#### [Task statement]
Your job is to reproduce all of the data exactly.

#### [Data extract]
*-*-*
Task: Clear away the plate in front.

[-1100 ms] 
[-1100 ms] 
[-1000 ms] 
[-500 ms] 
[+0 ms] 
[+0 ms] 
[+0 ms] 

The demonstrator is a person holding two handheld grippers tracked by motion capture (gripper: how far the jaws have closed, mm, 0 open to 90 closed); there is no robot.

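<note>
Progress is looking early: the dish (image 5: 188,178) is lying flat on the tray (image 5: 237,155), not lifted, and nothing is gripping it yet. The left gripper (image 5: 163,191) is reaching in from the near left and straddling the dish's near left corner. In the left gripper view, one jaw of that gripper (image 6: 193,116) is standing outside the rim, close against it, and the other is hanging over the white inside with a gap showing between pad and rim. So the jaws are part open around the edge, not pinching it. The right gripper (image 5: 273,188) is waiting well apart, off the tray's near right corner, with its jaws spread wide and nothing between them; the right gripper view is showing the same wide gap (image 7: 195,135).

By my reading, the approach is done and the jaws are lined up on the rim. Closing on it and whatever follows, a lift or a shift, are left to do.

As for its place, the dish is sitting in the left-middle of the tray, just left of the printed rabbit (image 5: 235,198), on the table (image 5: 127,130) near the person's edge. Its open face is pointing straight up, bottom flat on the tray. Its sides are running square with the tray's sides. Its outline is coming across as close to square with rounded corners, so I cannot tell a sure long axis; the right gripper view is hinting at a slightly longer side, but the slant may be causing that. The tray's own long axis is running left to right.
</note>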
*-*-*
#### [Answer to the problem]
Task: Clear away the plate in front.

[-1100 ms] 
[-1100 ms] 
[-1000 ms] 
[-500 ms] 
[+0 ms] 
[+0 ms] 
[+0 ms] 

The demonstrator is a person holding two handheld grippers tracked by motion capture (gripper: how far the jaws have closed, mm, 0 open to 90 closed); there is no robot.

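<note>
Progress is looking early: the dish (image 5: 188,178) is lying flat on the tray (image 5: 237,155), not lifted, and nothing is gripping it yet. The left gripper (image 5: 163,191) is reaching in from the near left and straddling the dish's near left corner. In the left gripper view, one jaw of that gripper (image 6: 193,116) is standing outside the rim, close against it, and the other is hanging over the white inside with a gap showing between pad and rim. So the jaws are part open around the edge, not pinching it. The right gripper (image 5: 273,188) is waiting well apart, off the tray's near right corner, with its jaws spread wide and nothing between them; the right gripper view is showing the same wide gap (image 7: 195,135).

By my reading, the approach is done and the jaws are lined up on the rim. Closing on it and whatever follows, a lift or a shift, are left to do.

As for its place, the dish is sitting in the left-middle of the tray, just left of the printed rabbit (image 5: 235,198), on the table (image 5: 127,130) near the person's edge. Its open face is pointing straight up, bottom flat on the tray. Its sides are running square with the tray's sides. Its outline is coming across as close to square with rounded corners, so I cannot tell a sure long axis; the right gripper view is hinting at a slightly longer side, but the slant may be causing that. The tray's own long axis is running left to right.
</note>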

This answer has no further content.